Screening and Characterization of Nanobody Against the Emerging Dairy Cattle H5N1 Influenza Virus
Fang Li, Jingjing Chen, Jiangrun Zhu, Yunxiang Zheng, Zeen Huang, Mingsheng Qu
Background:
The ongoing spillover of highly pathogenic avian influenza H5N1 virus into mammalian species, including recent outbreaks in dairy cattle, underscores an urgent need for broadly effective therapeutics. Nanobody, the variable domain of heavy chain-only antibody, offers unique advantages for viral neutralization due to its small size, stability, and accessibility to cryptic epitopes.
Methods:
In this study, we isolated a human nanobody, nAb35, targeting the hemagglutinin of the dairy cattle H5N1 virus A/Texas/37/2024 (clade 2.3.4.4b) via phage display of a human nanobody library.

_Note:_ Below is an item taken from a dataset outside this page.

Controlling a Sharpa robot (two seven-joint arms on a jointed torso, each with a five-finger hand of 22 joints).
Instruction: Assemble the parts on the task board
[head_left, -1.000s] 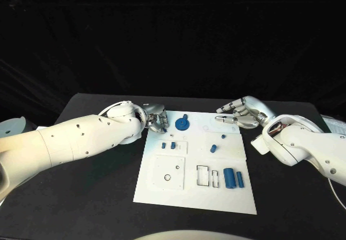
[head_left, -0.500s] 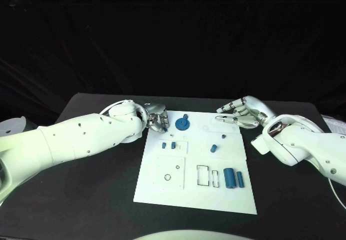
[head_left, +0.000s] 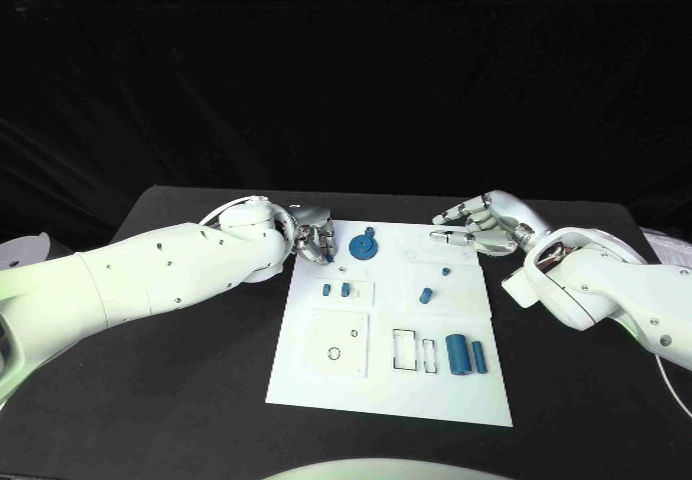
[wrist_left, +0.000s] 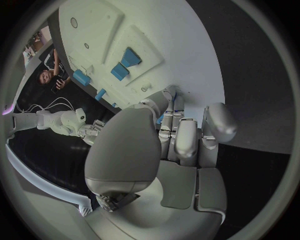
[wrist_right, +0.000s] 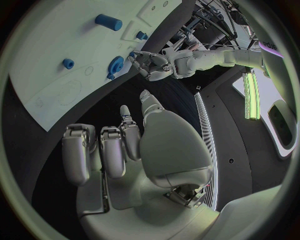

After three rounds of panning against the recombinant H5 ectodomain, a dominant clone (nAb35) was highly enriched. Then nAb35 was fused with a human IgG1 Fc fragment and expressed as a bivalent dimer.
Results:
Biochemical characterization demonstrated that nAb35 specifically binds to H5 under both denaturing and native conditions and recognizes a linear epitope accessible on H5 expressed on the cell surface.
Conclusion:
These findings identify nAb35 as a promising candidate for further therapeutic development against emerging H5N1 virus.